Our study introduces SMAS-SF to measure the media addiction levels in the Romanian population by examining its psychometric properties. The data were used to assess the internal and external validity of the questionnaire, as well as its construct and convergent validity. The results of the internal validity (Cronbach’s alpha = 0.817) and of external validity (ICC = 0.829) were adequate, and above the threshold of 0.7 for both, Cronbach’s alpha28 and ICC,29 indicating good reliability. Sections scores performed similarly well, except for section 4 - virtual information, with indices exhibiting moderate reliability in both internal and external validity.

The factors of the confirmatory factor analysis overlap the sections of the questionnaire, as they were developed by Sahin,23 but some of the questions were not included in the 4 factors retained after the analysis. These questions were part of the fifth factor, which was not retained by the factor analysis. The structural equation model, which was constructed with the four factors retained assessed the model fit using the published threshold for the Tucker Lewis index, Comparative Fit Index, Root Mean Square Error of Approximation, and Standardized Root Mean Square Residual, which were all in the adequate ranges.30 Also, question 14 was included in the virtual problem section in the Romanian version, while in the original questionnaire it was included in the virtual communication section. Cultural differences in self-reported social media usage patterns and contextual factors may be responsible for differences among different languages.31 In this case, medical students may perceive that “social media activities that lay hold on everyday life” is a factor included in the virtual problem area, rather than having to do with virtual communication.

Factor 1 represents virtual tolerance. Tolerance is one of the factors of addiction, showing an ever-increasing use over time, in order to get the same degree of satisfaction.32 Using a population sample, Kocak et al33 observed a direct relationship between educational level and tolerance for media addiction.

Virtual problems are representative of factor 2. The spectrum of problems is large, from everyday life problems to reduced engagement in school activity and productivity to physical problems. In a large cross-sectional study, media addiction was associated with medium effect size with conduct problems, hyperactivity, and sedentary behavior.34 In a six European countries study35 which included Romania, it was found that especially for younger age the problems generated by heavy use of social media ranged from low academic performance and low activities scores.

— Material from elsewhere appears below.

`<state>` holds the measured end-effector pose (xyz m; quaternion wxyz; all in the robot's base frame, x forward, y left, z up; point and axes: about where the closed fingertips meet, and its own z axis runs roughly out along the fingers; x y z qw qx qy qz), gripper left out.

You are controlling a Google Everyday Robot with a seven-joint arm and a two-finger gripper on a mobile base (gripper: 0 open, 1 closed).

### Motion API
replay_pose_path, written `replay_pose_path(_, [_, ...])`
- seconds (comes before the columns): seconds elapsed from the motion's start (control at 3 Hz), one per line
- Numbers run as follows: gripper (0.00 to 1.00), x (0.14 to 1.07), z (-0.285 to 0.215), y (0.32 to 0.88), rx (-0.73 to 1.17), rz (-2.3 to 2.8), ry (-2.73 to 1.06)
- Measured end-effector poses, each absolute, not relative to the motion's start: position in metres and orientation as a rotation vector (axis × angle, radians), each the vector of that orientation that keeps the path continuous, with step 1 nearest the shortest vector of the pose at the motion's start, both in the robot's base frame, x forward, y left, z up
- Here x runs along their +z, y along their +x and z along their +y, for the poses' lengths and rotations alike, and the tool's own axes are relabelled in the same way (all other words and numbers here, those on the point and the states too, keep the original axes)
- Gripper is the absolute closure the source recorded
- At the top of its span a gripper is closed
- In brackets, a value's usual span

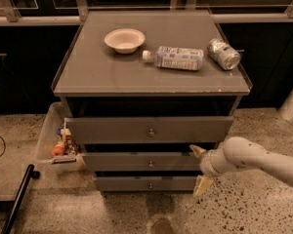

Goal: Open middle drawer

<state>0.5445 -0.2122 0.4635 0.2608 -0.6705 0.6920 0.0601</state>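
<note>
The middle drawer (136, 162) is a wide, shallow grey front with a small round metal knob (150, 164) at its centre, between a taller top front and a narrower bottom front. It stands slightly further out than the bottom front. My gripper (200, 168) is at the drawer's right end, to the right of the knob and apart from it. It is open and empty: one pale finger (197, 150) points up at the drawer's top right corner, the other (202, 184) hangs down beside the bottom drawer.
The top drawer (149, 129) is pulled out a little. On the cabinet top (88, 77) are a white bowl (124, 39), a lying plastic bottle (176, 58) and a lying can (223, 53). A clear bin (51, 140) with snacks stands at the left, and a black pole (17, 199) lies on the floor.
</note>
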Motion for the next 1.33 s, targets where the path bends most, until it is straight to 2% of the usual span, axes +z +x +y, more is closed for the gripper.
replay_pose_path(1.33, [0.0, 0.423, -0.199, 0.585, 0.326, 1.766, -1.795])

Items in factor 3 aggregate for virtual information. Information overload was identified by Young36 as one of the 5 types of internet addiction. Information-seeking behavior, especially related to peer activity on social media, was linked to the activation of the appetitive system, which further may stimulate the neurological pathways leading to addiction experience.34

Factor 4 represents virtual communication. According to social skills theory, low self-presentation skills and a preference for remote communication systems led to excessive use of social media.37,38

Latent variables exhibit statistically significant positive correlations with each other with the highest covariance being found between virtual tolerance and virtual problems. Tolerance is represented by the need for more time to be spent on social media, similar to increasing the concentration or the dosage of the substance of abuse.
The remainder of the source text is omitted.